Information shown section start
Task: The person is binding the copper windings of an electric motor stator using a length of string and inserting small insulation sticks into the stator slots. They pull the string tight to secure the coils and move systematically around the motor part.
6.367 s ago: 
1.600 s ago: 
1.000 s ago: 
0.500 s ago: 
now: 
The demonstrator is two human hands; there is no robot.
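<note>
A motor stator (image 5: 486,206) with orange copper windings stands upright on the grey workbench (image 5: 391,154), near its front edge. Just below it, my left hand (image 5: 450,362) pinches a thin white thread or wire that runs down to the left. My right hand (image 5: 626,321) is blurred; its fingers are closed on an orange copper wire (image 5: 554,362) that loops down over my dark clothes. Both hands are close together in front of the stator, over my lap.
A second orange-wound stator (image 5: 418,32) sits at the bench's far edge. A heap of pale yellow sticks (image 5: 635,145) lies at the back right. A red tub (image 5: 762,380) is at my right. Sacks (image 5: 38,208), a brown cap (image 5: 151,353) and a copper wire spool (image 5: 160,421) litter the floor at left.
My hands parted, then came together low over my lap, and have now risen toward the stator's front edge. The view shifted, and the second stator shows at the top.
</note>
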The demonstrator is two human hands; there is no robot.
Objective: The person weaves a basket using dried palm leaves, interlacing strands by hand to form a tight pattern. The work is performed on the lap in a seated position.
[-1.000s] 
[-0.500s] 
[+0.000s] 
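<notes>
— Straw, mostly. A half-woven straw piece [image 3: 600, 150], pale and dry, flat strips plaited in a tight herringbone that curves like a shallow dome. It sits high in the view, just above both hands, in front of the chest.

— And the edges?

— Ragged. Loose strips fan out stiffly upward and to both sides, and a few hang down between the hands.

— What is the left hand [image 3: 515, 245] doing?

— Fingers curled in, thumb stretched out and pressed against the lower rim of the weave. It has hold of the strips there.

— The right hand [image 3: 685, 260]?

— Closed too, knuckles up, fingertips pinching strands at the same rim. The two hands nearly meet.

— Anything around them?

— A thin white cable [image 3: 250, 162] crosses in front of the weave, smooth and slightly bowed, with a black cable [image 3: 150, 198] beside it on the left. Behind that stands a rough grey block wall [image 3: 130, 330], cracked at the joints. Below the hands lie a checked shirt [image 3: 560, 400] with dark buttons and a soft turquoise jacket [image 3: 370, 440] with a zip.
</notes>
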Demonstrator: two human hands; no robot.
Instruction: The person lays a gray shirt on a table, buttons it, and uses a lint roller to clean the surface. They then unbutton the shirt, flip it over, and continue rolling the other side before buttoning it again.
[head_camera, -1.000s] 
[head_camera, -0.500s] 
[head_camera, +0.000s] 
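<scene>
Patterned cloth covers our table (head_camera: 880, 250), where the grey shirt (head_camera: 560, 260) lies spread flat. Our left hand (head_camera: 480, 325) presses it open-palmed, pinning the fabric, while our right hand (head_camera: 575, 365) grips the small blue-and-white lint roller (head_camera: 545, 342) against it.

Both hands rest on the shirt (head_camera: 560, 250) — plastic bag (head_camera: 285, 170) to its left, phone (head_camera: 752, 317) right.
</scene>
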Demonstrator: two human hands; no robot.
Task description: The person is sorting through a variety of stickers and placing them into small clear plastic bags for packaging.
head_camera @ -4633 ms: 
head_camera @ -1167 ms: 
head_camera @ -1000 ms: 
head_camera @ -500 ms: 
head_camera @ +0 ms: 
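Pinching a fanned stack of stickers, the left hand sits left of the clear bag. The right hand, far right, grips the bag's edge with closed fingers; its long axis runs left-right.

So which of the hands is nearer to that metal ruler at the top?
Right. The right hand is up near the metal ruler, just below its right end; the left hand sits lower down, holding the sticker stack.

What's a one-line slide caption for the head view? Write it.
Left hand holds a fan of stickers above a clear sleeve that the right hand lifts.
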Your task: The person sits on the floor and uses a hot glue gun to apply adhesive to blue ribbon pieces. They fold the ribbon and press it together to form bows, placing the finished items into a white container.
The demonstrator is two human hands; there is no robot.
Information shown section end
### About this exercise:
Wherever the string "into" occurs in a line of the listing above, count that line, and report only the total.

### Response box:
3